▶ [What you are asked to do] In the data below, find the line that contains "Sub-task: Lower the" and the line that contains "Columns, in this". Copy both, plus every line between them, exactly.

= = = =

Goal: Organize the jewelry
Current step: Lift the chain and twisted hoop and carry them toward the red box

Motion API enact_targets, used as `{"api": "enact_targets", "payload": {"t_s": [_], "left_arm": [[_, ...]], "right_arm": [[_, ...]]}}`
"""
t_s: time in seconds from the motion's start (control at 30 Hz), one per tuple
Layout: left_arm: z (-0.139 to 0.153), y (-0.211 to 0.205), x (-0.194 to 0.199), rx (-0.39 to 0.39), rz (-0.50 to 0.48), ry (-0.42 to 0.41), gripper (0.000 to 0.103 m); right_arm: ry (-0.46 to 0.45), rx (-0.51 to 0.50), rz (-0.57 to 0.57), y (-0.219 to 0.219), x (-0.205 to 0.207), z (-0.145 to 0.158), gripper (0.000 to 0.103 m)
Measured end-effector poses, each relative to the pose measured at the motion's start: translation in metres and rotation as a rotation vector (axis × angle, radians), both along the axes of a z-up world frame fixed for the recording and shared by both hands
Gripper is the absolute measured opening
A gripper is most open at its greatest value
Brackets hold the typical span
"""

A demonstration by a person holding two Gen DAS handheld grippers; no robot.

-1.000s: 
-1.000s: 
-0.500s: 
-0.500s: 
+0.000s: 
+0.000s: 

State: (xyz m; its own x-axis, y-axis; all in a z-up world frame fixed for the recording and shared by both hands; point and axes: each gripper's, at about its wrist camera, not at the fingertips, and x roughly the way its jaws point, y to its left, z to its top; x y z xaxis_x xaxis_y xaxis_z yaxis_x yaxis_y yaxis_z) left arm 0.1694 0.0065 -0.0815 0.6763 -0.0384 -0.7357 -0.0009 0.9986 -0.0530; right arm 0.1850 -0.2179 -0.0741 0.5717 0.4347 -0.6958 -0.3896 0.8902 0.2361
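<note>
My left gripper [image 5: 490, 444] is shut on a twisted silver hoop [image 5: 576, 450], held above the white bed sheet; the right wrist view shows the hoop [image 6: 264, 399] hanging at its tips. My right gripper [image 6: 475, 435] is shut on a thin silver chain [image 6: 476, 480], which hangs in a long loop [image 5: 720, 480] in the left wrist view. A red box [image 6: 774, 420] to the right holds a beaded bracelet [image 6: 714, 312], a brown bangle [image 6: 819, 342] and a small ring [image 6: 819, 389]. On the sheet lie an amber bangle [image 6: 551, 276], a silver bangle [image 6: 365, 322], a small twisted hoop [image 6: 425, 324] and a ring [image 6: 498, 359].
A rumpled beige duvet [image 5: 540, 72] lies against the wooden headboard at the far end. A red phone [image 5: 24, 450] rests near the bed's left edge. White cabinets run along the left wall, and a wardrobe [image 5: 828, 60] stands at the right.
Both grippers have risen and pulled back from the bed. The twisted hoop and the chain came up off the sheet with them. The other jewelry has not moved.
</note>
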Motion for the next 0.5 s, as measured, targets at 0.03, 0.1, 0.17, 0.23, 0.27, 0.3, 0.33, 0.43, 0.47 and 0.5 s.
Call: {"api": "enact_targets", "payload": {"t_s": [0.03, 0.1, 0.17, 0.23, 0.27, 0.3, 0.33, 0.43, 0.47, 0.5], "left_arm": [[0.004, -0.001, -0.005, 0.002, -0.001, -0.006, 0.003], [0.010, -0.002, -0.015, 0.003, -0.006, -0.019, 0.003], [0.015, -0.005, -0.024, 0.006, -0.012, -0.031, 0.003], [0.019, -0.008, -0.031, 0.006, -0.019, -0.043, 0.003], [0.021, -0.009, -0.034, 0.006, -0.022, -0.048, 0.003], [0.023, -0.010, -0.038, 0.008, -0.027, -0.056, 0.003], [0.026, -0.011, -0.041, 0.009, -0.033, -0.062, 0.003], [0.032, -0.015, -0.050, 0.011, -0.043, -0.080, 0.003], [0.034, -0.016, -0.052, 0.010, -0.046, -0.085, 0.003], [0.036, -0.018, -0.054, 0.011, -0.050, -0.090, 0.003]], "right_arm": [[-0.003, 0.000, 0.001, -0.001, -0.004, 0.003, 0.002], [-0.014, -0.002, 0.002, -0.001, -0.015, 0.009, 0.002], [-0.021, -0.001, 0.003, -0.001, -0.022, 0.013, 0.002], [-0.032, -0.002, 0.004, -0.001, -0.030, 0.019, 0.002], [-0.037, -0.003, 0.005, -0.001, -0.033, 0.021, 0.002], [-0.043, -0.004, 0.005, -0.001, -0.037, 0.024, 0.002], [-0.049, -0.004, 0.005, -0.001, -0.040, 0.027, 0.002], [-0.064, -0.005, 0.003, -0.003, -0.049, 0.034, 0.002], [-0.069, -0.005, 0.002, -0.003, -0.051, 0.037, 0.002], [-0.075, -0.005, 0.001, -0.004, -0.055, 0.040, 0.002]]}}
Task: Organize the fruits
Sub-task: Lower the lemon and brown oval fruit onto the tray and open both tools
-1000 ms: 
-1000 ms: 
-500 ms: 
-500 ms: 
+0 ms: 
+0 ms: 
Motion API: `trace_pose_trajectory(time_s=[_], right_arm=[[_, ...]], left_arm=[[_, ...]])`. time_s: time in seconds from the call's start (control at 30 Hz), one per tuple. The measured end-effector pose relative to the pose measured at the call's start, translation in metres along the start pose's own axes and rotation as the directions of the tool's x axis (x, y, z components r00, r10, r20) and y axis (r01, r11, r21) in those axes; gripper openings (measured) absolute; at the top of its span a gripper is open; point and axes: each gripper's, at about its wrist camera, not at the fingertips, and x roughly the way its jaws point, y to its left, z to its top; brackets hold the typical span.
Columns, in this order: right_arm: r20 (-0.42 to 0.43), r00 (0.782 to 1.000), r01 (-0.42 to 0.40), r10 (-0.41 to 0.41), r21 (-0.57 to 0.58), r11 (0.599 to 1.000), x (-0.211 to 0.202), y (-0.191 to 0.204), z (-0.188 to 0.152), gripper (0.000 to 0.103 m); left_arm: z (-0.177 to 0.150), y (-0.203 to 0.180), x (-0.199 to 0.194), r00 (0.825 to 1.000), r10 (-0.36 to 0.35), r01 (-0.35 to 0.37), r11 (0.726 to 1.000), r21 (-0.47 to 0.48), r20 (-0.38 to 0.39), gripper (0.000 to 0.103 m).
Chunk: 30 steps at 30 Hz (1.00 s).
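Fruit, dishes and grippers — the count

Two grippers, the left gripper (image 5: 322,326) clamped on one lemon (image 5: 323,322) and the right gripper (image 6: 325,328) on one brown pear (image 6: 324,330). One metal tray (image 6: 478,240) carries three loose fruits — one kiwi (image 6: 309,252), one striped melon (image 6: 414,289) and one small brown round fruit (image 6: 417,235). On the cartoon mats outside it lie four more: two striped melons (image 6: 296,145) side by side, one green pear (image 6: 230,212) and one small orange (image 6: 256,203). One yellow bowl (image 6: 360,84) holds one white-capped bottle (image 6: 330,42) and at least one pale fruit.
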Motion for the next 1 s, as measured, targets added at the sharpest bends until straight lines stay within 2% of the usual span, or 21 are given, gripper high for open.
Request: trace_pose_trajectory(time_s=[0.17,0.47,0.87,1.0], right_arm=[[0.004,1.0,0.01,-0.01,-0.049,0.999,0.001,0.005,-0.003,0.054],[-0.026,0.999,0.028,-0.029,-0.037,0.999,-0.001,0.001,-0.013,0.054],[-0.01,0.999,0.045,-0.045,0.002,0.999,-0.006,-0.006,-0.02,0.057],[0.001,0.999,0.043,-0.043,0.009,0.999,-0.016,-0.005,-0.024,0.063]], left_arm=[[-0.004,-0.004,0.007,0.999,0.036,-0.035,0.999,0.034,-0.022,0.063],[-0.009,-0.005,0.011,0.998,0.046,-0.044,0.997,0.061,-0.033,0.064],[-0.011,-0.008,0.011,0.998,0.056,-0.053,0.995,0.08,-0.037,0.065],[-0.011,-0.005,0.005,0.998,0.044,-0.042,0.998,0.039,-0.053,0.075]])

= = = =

▶ [Solution]
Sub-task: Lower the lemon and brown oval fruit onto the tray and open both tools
-1000 ms: 
-1000 ms: 
-500 ms: 
-500 ms: 
+0 ms: 
+0 ms: 
Motion API: `trace_pose_trajectory(time_s=[_], right_arm=[[_, ...]], left_arm=[[_, ...]])`. time_s: time in seconds from the call's start (control at 30 Hz), one per tuple. The measured end-effector pose relative to the pose measured at the call's start, translation in metres along the start pose's own axes and rotation as the directions of the tool's x axis (x, y, z components r00, r10, r20) and y axis (r01, r11, r21) in those axes; gripper openings (measured) absolute; at the top of its span a gripper is open; point and axes: each gripper's, at about its wrist camera, not at the fingertips, and x roughly the way its jaws point, y to its left, z to its top; brackets hold the typical span.
Columns, in this order: right_arm: r20 (-0.42 to 0.43), r00 (0.782 to 1.000), r01 (-0.42 to 0.40), r10 (-0.41 to 0.41), r21 (-0.57 to 0.58), r11 (0.599 to 1.000), x (-0.211 to 0.202), y (-0.191 to 0.204), z (-0.188 to 0.152), gripper (0.000 to 0.103 m); left_arm: z (-0.177 to 0.150), y (-0.203 to 0.180), x (-0.199 to 0.194), r00 (0.825 to 1.000), r10 (-0.36 to 0.35), r01 (-0.35 to 0.37), r11 (0.726 to 1.000), r21 (-0.47 to 0.48), r20 (-0.38 to 0.39), gripper (0.000 to 0.103 m).

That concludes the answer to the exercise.